Happy Hour is an hour long quirky physical comedy based on the concept of our fascination with the' Happiness Industry.' Writer Chris Fittock's research included intensive two-week improvisation workshops with the cast and director Elinor Randle, in which Happy Hour was created.
Clever set design by Lois Maskell allowed the actors to disappear under desks and hide in boxes. The backdrop of filing cabinets meant that props could be stored and a big sturdy desk doubled as Adam's office. There is certainly a lot of material that has been packed into this show, and these four spend a lot of that time hurtling about the stage, hanging upside down from ladders or folding themselves into boxes. As fast paced as this show is there are moments where they slow down enough and this is when you get to see their personalities shining through.
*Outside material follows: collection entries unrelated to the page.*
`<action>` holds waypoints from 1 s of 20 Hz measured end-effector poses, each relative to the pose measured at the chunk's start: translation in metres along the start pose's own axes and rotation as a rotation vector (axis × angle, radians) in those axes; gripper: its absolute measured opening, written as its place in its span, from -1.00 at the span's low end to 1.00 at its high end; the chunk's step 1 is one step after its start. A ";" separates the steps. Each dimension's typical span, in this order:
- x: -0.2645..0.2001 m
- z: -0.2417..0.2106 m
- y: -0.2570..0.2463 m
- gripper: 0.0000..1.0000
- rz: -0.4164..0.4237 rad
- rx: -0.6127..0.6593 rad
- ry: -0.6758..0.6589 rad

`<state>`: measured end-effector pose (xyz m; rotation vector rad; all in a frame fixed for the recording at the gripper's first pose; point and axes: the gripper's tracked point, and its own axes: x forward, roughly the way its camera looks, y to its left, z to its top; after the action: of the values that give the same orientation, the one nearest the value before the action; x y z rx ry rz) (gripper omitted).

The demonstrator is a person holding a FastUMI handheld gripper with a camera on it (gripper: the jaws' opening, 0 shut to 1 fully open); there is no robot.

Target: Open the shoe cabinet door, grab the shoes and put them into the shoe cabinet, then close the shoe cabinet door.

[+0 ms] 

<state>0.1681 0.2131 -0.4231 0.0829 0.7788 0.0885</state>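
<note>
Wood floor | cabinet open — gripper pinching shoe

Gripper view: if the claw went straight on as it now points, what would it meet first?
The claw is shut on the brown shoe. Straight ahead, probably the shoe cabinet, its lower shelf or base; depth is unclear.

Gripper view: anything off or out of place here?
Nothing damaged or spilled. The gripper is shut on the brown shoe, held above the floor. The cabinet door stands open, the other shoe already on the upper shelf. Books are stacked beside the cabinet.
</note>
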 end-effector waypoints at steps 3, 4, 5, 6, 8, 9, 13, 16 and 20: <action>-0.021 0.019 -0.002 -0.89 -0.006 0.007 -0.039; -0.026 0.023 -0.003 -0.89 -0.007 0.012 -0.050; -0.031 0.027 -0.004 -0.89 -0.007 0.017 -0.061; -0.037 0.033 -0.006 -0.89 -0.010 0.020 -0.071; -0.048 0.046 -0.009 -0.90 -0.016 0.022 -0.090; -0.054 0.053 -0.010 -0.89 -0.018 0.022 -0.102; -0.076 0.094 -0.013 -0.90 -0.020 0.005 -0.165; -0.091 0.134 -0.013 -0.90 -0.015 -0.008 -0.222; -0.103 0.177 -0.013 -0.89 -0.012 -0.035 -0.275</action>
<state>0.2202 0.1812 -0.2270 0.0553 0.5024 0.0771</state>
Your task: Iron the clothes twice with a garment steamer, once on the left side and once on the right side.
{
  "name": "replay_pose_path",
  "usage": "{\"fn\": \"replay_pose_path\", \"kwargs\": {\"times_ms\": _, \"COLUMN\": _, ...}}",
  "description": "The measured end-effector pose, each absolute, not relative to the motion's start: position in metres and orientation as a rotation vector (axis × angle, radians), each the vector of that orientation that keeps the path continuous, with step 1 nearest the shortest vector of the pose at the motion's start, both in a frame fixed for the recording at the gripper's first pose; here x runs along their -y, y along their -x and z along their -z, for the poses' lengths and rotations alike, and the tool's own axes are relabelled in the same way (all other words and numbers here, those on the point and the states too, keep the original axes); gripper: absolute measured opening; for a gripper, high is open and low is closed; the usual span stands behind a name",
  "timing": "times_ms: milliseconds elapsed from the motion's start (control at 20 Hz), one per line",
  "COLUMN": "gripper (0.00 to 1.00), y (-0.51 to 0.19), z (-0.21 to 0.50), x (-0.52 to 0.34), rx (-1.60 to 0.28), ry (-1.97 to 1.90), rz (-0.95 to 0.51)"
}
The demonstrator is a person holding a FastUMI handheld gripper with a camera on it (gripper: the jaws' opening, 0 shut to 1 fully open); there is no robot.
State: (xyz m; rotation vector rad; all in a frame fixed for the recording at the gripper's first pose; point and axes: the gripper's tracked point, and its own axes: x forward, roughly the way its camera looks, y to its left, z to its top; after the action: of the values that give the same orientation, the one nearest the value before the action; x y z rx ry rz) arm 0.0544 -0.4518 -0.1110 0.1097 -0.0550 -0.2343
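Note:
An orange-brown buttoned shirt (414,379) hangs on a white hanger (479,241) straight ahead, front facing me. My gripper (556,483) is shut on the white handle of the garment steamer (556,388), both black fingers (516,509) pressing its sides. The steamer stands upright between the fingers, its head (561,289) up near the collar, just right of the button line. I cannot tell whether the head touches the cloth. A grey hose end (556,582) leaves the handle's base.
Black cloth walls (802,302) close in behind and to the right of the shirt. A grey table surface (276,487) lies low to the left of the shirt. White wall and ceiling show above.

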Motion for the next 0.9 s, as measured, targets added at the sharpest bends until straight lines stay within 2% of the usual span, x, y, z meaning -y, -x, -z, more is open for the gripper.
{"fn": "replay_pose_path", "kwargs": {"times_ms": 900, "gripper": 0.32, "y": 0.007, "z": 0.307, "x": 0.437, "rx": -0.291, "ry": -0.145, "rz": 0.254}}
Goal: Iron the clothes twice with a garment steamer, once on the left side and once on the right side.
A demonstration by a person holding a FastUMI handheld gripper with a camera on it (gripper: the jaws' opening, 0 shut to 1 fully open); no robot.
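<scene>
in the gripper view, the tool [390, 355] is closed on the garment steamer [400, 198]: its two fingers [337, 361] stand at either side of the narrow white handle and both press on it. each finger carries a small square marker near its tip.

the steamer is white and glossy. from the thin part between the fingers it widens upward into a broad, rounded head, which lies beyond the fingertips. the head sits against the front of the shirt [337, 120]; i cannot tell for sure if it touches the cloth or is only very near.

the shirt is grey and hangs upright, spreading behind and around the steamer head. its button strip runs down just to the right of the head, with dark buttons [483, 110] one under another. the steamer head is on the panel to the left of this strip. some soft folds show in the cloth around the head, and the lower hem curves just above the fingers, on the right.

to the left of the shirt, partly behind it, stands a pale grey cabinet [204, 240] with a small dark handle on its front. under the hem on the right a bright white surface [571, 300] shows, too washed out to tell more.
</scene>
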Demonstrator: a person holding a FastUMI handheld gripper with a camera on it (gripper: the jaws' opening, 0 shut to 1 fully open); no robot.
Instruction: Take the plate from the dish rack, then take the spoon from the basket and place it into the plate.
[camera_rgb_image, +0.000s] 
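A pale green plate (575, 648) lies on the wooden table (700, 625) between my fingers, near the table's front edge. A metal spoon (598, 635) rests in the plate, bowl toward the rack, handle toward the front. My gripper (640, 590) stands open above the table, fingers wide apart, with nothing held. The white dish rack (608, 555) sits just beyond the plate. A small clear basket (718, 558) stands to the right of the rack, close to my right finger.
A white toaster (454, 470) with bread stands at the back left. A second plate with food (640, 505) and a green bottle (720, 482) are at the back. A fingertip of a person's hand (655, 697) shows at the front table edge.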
Adam Davies as Adam does a fine job of the boss who wants to be everyone's friend, with just enough smarminess and bad jokes. Jennifer Essex as Jen is wonderful as the ambitious employee who has her eyes on higher levels. The relationship between New Girl, played by Eleni Edipidi and Dave, Ian Cook, is really touching as you see this develop and Edipid's character is charming to watch.
This is Tmesis Theatre's 7th production, and they continue to be one of the best companies to produce physical theatre. Happy Hour is packed with madness but beautifully choreographed and brilliantly performed.